Salah satu pendiri Dewan Adat Papua, Titus Hamadi, mengatakan forum ini lahir dari kesadaran bahwa persoalan di atas tanah Papua membutuhkan dukungan dari semua unsur masyarakat adat, termasuk pemuda. “Konferensi Dewan Adat Pemuda Papua adalah bagian yang dilahirkan oleh Dewan Adat untuk menjalankan kebutuhan masyarakat, khususnya terkait tema yang telah ditetapkan,” ujarnya
Konferensi I Pemuda Adat Papua (M. Ikbal Asra)
Menurut Titus, peran pemuda menjadi sangat penting karena Dewan Adat memiliki keterbatasan sumber daya. Keterlibatan mereka diharapkan mampu memperkuat penanganan berbagai masalah di wilayah masing-masing, mulai dari ancaman terhadap nilai-nilai adat hingga pelanggaran hak-hak ulayat. “Pemuda adalah tulang punggung yang akan membantu menangani berbagai hal yang ada di depan mata,” kata Titus.
Ia mencontohkan, isu “selamatkan manusia” juga mencakup ancaman sosial seperti peredaran minuman keras yang telah memakan korban di kalangan pemuda adat. Selain itu, Titus menyoroti minimnya perhatian terhadap masyarakat adat di bidang ekonomi, kesehatan, dan pendidikan, baik dari pemerintah maupun pihak lain yang seharusnya peduli.
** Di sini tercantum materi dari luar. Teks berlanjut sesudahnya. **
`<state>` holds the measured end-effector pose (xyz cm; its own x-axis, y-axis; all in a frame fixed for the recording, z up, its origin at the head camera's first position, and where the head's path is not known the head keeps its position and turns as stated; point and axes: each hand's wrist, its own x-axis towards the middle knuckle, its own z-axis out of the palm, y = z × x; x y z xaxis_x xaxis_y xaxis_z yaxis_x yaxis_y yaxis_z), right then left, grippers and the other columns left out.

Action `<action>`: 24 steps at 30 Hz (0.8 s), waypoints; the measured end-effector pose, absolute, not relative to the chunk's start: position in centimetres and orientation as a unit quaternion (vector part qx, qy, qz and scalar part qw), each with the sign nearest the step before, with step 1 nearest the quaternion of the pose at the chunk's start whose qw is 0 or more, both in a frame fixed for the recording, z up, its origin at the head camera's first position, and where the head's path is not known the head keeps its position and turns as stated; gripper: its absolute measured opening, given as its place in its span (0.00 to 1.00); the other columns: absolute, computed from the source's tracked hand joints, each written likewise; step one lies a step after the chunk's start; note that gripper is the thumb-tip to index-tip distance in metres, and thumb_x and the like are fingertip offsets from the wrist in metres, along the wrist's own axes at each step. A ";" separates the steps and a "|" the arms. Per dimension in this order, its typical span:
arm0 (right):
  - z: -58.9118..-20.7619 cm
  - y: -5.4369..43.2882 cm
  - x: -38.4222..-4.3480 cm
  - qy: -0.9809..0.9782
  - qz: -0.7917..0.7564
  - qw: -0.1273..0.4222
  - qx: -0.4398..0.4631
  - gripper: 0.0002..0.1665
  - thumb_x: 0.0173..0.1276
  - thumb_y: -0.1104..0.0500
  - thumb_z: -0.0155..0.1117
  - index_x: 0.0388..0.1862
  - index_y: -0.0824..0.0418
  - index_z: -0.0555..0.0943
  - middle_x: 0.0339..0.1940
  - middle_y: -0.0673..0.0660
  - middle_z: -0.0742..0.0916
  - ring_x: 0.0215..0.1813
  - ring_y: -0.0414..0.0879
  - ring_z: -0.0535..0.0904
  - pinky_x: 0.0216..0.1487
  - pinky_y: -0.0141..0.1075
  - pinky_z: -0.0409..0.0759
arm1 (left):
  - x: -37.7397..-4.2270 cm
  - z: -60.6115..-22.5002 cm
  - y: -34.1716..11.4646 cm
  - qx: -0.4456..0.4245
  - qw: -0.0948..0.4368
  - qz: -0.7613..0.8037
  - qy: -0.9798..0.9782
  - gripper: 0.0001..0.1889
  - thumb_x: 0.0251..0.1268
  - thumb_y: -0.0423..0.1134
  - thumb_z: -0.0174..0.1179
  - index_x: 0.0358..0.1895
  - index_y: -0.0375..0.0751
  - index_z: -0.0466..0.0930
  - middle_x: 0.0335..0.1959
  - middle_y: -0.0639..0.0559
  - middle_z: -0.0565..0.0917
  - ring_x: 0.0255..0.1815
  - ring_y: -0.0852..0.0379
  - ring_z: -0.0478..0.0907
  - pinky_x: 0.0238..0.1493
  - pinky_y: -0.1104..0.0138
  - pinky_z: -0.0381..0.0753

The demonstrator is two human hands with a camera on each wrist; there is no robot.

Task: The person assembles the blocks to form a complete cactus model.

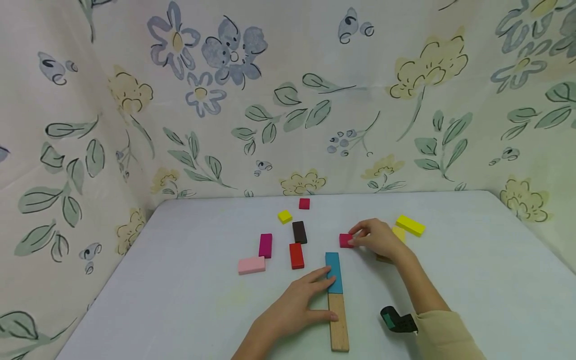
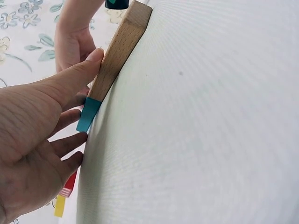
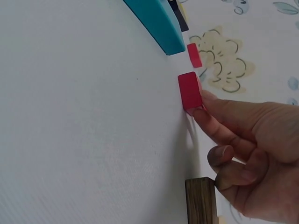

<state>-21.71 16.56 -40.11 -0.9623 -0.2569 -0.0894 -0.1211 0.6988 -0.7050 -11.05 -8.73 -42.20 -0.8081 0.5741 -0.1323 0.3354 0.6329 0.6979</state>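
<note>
A blue block (image 1: 332, 260) and a plain wooden block (image 1: 339, 335) lie end to end in a line on the white table. My left hand (image 1: 290, 306) rests beside this line, its thumb touching the wooden block and its fingertips on the blue one. Beyond the blue block's far end, slightly right, my right hand (image 1: 380, 241) pinches a small crimson block (image 3: 190, 91) between thumb and index finger. That hand's other fingers are curled in the right wrist view. A dark brown wooden block (image 3: 201, 200) lies near them, mostly covered by the hand in the head view.
Left of the line lie a red block (image 1: 296, 256), a black block (image 1: 299, 232), a magenta block (image 1: 265, 245) and a pink block (image 1: 251, 265). Farther back are a yellow block (image 1: 285, 216) and a small red block (image 1: 304, 203). Another yellow block (image 1: 410, 225) sits right.
</note>
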 end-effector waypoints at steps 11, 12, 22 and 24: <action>-40.8 15.5 -21.8 0.908 -0.395 0.092 -0.107 0.16 0.71 0.58 0.71 0.53 0.66 0.87 0.38 0.58 0.85 0.42 0.50 0.76 0.39 0.36 0.76 | -11.1 -42.2 -8.7 0.251 0.182 0.345 0.886 0.38 0.68 0.57 0.70 0.80 0.54 0.70 0.84 0.59 0.63 0.83 0.51 0.61 0.77 0.54 0.72; -40.8 15.4 -21.8 0.906 -0.398 0.091 -0.108 0.16 0.71 0.59 0.72 0.53 0.66 0.87 0.38 0.57 0.85 0.42 0.50 0.76 0.39 0.36 0.76 | -11.1 -42.2 -8.7 0.251 0.183 0.345 0.886 0.38 0.68 0.57 0.70 0.80 0.54 0.70 0.84 0.59 0.63 0.83 0.51 0.61 0.77 0.54 0.72; -41.1 14.9 -21.6 0.896 -0.418 0.097 -0.116 0.18 0.71 0.58 0.72 0.56 0.66 0.85 0.36 0.56 0.84 0.39 0.49 0.75 0.38 0.38 0.77 | -11.1 -42.3 -8.8 0.258 0.176 0.349 0.884 0.38 0.68 0.57 0.70 0.79 0.52 0.71 0.84 0.58 0.64 0.83 0.52 0.61 0.77 0.55 0.71; -41.3 14.9 -21.6 0.896 -0.417 0.095 -0.120 0.18 0.71 0.57 0.72 0.56 0.65 0.85 0.35 0.56 0.84 0.38 0.49 0.75 0.38 0.37 0.77 | -11.1 -42.3 -8.8 0.259 0.174 0.349 0.884 0.38 0.69 0.57 0.70 0.79 0.52 0.71 0.84 0.58 0.64 0.83 0.52 0.61 0.77 0.55 0.71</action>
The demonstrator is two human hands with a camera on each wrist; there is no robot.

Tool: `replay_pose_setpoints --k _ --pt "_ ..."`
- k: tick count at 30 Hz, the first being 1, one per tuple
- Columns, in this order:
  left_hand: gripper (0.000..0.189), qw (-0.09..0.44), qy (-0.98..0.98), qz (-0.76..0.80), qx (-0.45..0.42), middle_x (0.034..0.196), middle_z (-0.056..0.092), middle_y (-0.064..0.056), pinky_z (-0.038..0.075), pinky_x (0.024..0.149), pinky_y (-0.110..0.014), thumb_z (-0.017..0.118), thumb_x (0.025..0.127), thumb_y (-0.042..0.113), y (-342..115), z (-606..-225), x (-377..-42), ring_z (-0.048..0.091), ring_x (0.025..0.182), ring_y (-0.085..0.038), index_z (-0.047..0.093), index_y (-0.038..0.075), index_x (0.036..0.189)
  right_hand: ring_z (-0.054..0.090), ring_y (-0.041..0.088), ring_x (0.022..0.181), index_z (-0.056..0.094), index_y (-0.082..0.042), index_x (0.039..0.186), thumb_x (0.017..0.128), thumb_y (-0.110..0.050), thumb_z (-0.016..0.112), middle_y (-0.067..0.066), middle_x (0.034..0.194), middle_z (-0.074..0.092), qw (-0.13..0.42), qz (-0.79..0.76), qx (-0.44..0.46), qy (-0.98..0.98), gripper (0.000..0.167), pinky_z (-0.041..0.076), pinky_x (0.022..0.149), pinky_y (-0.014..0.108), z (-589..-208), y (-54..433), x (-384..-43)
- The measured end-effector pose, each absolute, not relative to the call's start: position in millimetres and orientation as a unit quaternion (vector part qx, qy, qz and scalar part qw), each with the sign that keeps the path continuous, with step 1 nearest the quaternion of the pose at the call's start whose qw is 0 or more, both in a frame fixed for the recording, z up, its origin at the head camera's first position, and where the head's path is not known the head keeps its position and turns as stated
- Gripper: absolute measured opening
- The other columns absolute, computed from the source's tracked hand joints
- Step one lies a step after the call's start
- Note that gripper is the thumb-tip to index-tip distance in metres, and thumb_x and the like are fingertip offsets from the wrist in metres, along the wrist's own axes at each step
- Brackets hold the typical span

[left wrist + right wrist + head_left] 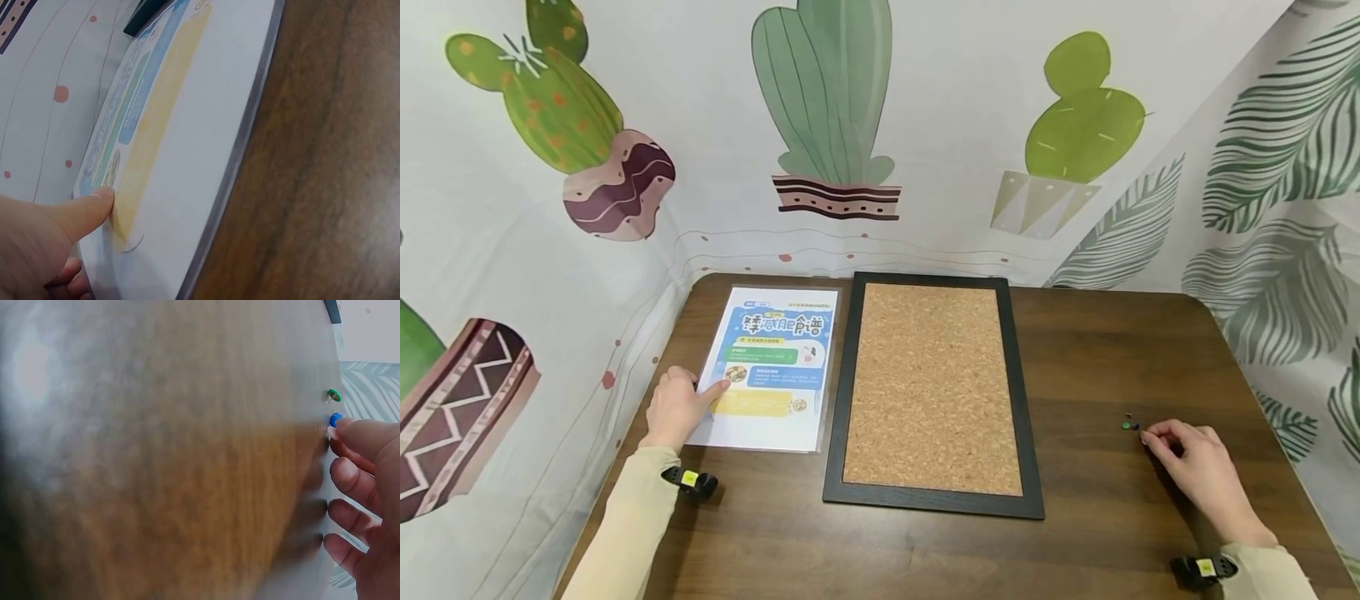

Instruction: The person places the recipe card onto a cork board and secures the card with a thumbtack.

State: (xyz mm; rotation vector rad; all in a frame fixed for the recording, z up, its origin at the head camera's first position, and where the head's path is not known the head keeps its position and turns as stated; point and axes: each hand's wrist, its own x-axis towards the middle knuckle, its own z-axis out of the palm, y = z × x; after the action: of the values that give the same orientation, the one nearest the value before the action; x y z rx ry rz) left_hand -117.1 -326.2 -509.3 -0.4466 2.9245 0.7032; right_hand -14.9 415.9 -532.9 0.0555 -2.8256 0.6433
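A laminated printed sheet (760, 431) lies on the left of the table, and my left hand (676, 408) grips its left edge. In the left wrist view the thumb (87, 211) presses on the sheet's face while the fingers go beneath, and the near edge is tilted up. At the right, the thumb and forefinger of my right hand (1206, 471) come together at a blue thumbtack (336, 419), which the thumb partly covers. Beside it lies a green thumbtack (334, 395), its pin showing. A tiny third piece (1128, 415) sits just behind, too small to make out.
A corkboard (932, 392) in a black frame lies mid-table, between the sheet and the tacks. The brown wooden table (1097, 350) meets a cactus-printed cloth (955, 125) at the back and sides. Each wrist wears a black camera band.
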Motion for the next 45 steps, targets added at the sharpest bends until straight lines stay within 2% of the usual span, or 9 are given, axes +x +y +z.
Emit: replay_pose_setpoints --k 8,16,23,27,33,40,45 --pt "0.067 0.059 0.959 0.236 -0.145 0.103 0.058 -0.028 0.047 0.063 -0.045 0.074 0.095 0.048 -327 -508 -121 0.057 0.082 -0.036 0.049 -0.009 0.118 0.046 0.017 0.076 0.069 -0.014 0.082 0.090 -0.013 0.081 -0.014 0.070 0.056 0.133 0.228 0.003 -0.964 0.014 0.031 0.067 0.029 -531 416 -11" --pt "0.067 0.059 0.958 0.239 -0.145 0.101 0.057 -0.026 0.047 0.064 -0.045 0.075 0.094 0.047 -327 -507 -122 0.056 0.083 -0.036 0.049 -0.009 0.119 0.050 0.025 0.072 0.069 -0.011 0.079 0.085 -0.003 0.080 -0.012 0.067 0.057 0.153 0.210 0.027 -0.965 0.015 0.032 0.069 0.032 -533 417 -10" --pt "0.067 0.060 0.955 0.250 -0.145 0.105 0.056 -0.027 0.046 0.068 -0.046 0.074 0.096 0.045 -329 -508 -123 0.054 0.086 -0.037 0.047 -0.009 0.123 0.056 0.035 0.075 0.070 -0.008 0.081 0.086 0.001 0.079 0.002 0.072 0.067 0.145 0.207 0.032 -0.967 0.013 0.033 0.070 0.034 -533 417 -11" --pt "0.064 0.074 0.952 0.262 -0.142 0.108 0.056 -0.028 0.045 0.071 -0.045 0.072 0.098 0.040 -332 -507 -125 0.054 0.089 -0.037 0.047 -0.011 0.126 0.058 0.039 0.077 0.070 -0.006 0.081 0.087 0.002 0.078 0.008 0.076 0.070 0.143 0.209 0.036 -0.967 0.012 0.033 0.072 0.035 -533 415 -12" --pt "0.049 0.089 0.948 0.283 -0.113 0.101 0.058 -0.027 0.046 0.070 -0.039 0.067 0.101 0.026 -343 -504 -131 0.055 0.088 -0.036 0.053 -0.017 0.122 0.059 0.042 0.080 0.071 -0.005 0.081 0.088 0.002 0.077 0.013 0.080 0.073 0.150 0.214 0.039 -0.964 0.012 0.034 0.072 0.036 -532 412 -13" --pt "0.032 0.093 0.939 0.319 -0.094 0.098 0.063 -0.023 0.049 0.065 -0.031 0.063 0.103 0.016 -357 -506 -133 0.058 0.085 -0.029 0.061 -0.013 0.117 0.056 0.036 0.080 0.071 -0.006 0.081 0.088 0.002 0.077 0.012 0.079 0.072 0.151 0.220 0.049 -0.962 0.013 0.034 0.074 0.033 -531 411 -15" --pt "0.034 0.113 0.910 0.388 -0.092 0.109 0.063 -0.025 0.058 0.065 -0.028 0.060 0.105 0.014 -365 -508 -129 0.062 0.086 -0.022 0.058 -0.013 0.126 0.053 0.024 0.080 0.072 -0.008 0.081 0.088 0.001 0.077 0.009 0.079 0.072 0.152 0.228 0.047 -0.960 0.013 0.035 0.073 0.032 -528 409 -18"
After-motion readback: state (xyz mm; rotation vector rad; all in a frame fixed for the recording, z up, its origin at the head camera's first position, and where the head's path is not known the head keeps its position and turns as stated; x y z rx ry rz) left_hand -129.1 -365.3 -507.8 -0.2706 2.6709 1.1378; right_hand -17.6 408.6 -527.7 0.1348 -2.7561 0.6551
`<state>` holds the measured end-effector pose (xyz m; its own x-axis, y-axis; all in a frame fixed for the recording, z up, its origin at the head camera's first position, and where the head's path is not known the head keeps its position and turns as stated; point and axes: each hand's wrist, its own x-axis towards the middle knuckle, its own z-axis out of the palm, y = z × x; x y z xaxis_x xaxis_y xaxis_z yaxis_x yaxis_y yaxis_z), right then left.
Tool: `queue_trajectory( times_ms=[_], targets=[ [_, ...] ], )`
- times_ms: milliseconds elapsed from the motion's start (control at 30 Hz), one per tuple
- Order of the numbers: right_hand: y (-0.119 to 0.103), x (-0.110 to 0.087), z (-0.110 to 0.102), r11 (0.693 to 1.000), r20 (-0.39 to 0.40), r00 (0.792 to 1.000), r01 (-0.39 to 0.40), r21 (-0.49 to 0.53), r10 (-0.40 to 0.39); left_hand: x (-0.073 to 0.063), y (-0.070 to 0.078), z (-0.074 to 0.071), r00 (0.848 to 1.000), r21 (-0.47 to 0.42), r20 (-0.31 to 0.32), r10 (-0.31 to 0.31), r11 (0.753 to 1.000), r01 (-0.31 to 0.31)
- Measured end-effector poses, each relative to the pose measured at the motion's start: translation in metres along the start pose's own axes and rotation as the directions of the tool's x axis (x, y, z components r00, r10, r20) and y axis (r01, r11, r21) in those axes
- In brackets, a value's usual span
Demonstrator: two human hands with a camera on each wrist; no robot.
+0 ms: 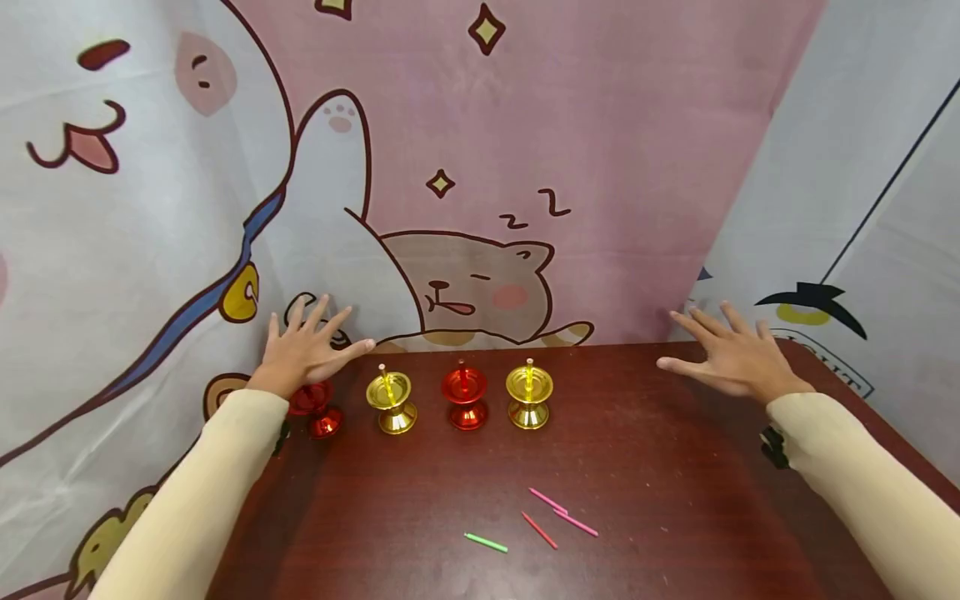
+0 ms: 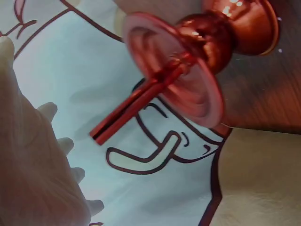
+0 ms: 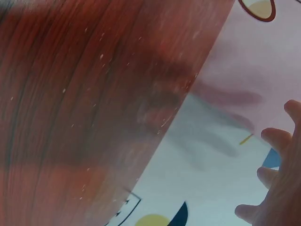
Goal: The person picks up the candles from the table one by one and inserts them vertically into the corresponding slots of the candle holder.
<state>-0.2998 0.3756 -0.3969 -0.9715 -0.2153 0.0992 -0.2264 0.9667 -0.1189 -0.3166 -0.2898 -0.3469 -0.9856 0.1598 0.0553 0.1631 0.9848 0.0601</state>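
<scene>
My left hand (image 1: 303, 350), fingers spread, hovers over the leftmost red candle holder (image 1: 325, 422) and partly hides it; it holds nothing. In the left wrist view that red candle holder (image 2: 207, 40) has a round dish and a red stick (image 2: 124, 110) standing up from it. Fingers also spread, my right hand (image 1: 735, 354) hangs above the table's right side, holding nothing. To the right of the left hand stand a gold candle holder (image 1: 397, 417), a red candle holder (image 1: 467, 414) and another gold candle holder (image 1: 528, 412), each with a thin upright stick in its dish.
Thin candles lie on the dark red wooden table (image 1: 390, 508): a green candle (image 1: 486, 542), a red candle (image 1: 539, 530), a pink candle (image 1: 547, 500) and another pink candle (image 1: 576, 522). Behind the table hangs a cartoon-printed cloth (image 1: 622, 167).
</scene>
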Motion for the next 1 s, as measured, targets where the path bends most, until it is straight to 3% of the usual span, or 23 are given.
queue_trajectory(
  times_ms=[267,533,1000],
  targets=[
    [-0.024,-0.002,-0.001,0.997,-0.019,0.997,0.069,-0.029,-0.069,-0.012,0.012,-0.01,0.999,0.012,-0.005,0.035,0.999,-0.035],
    [-0.054,-0.013,0.0,0.988,-0.07,0.986,0.15,-0.026,-0.152,-0.033,0.042,-0.011,0.988,0.018,-0.074,0.133,0.991,-0.132],
    [-0.101,-0.025,0.007,0.952,-0.142,0.942,0.298,-0.064,-0.305,-0.06,0.092,-0.003,0.933,0.058,-0.174,0.316,0.949,-0.311]
  ],
)
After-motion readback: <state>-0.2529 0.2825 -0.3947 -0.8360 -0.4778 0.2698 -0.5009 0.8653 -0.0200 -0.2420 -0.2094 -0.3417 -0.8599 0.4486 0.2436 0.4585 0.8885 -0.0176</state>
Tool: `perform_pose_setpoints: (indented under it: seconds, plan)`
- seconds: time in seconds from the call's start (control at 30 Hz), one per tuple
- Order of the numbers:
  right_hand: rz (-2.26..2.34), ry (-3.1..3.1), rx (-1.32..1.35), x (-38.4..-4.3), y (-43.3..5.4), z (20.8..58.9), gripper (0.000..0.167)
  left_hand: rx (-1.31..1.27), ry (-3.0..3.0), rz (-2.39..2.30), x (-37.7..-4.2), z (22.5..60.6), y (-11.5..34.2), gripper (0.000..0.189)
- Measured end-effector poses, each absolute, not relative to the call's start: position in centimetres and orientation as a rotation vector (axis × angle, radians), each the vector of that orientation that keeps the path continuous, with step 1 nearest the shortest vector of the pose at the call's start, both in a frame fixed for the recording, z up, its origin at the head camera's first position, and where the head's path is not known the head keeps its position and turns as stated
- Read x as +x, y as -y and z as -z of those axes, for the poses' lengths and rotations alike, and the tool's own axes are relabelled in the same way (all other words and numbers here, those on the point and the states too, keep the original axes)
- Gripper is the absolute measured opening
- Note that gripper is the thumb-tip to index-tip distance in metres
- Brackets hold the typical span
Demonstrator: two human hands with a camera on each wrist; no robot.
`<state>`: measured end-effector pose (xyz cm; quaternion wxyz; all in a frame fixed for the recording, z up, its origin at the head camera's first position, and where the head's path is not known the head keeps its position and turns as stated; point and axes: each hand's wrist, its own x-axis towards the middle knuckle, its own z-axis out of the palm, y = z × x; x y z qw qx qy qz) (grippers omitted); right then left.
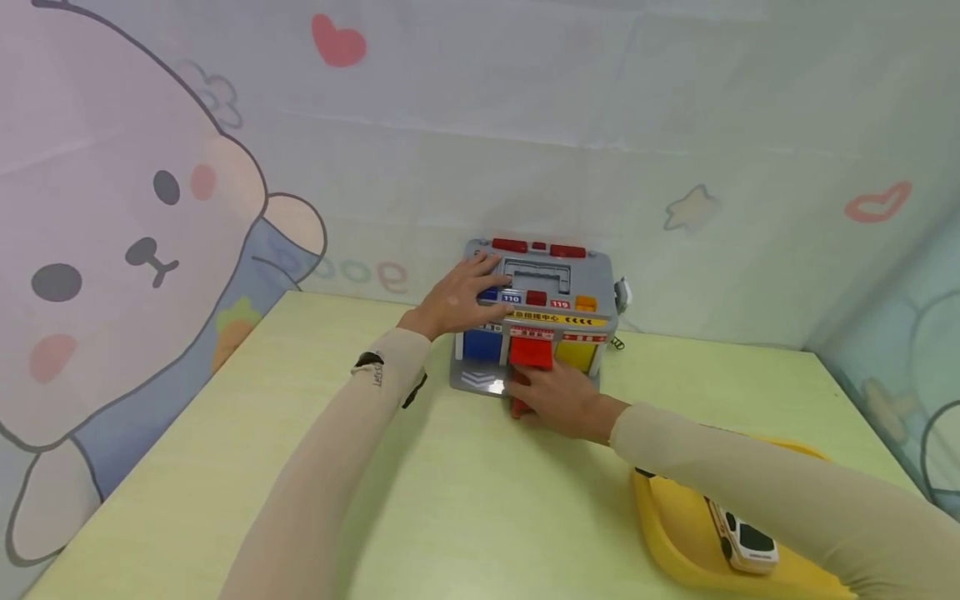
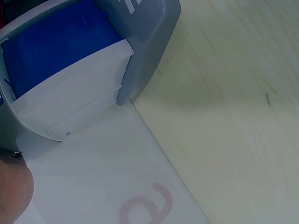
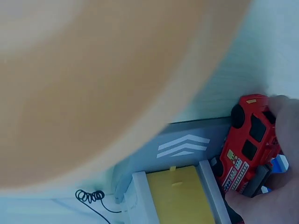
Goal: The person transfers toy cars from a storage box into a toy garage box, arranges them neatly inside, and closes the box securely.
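Observation:
A grey toy emergency station [image 1: 597, 275] stands against the back wall, with a blue door [image 1: 482, 345], a raised red door [image 1: 532, 353] and a yellow door [image 1: 576, 356]. My left hand [image 1: 459, 300] rests on the left side of its roof, fingers spread. At the middle bay, my right hand [image 1: 561, 400] grips a red toy car [image 3: 250, 135] by its sides. One end of the car points into the bay and the other sticks out over the front ledge. Most of the car is hidden by the hand in the head view.
A yellow tray [image 1: 660, 533] lies at the front right, partly under my right forearm, with a white toy car [image 1: 750, 546] in it. A coiled black cord [image 3: 91, 196] runs from the station's side. The pale table [image 1: 420, 508] meets a printed cloth wall behind.

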<state>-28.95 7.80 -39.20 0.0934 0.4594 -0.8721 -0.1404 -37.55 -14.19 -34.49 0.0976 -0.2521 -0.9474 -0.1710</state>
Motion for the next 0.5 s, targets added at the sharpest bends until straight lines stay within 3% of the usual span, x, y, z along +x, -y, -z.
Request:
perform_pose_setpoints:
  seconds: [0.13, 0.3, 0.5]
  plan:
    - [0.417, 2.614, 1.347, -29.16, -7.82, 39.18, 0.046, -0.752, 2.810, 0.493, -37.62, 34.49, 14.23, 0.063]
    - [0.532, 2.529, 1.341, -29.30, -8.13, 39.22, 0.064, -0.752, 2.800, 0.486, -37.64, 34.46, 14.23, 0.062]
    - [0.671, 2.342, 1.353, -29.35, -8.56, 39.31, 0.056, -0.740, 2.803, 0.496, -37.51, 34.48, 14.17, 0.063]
Masalah tanah, kata Titus lagi, menjadi persoalan paling menonjol yang membutuhkan advokasi kuat. Ia menegaskan perlunya pembelaan dari orang Papua sendiri untuk menyelamatkan hak-hak atas tanah dan sumber daya alam. “Ini hal yang sangat krusial, dan memerlukan kerja keras bukan hanya dari Dewan Adat tetapi juga dari pemuda adat,” ujarnya.
Peserta dari Wilayah Adat Bomberay, Alfa Rohrohmana, menilai konferensi ini menjadi langkah awal persatuan pemuda dari tujuh wilayah adat Papua. “Teman-teman datang dari latar belakang berbeda, tapi semua punya kerinduan yang sama yaitu bagaimana kita bisa bersatu,” kata Alfa.
Menurut dia, hasil konferensi harus diikuti langkah strategis dan program kerja yang jelas, termasuk pendidikan dan pelatihan bagi pemuda adat. “Tantangan terbesar adalah banyak pemuda mulai jauh dari nilai adat. Kalau mereka kembali ke wilayahnya masing-masing, mereka harus mengenalkan kembali tanah adat, hutan, sumber air, dan batu keramat yang ada,” ujarnya.
Alfa mengingatkan banyak wilayah adat di Papua berada di jalur sasaran investasi besar. Tanpa catatan dan perlindungan hak-hak adat yang kuat, masyarakat bisa menjadi korban. “Kita perlu mendeteksi dan mengoreksi kebijakan nasional yang berdampak pada masyarakat adat,” kata dia lagi.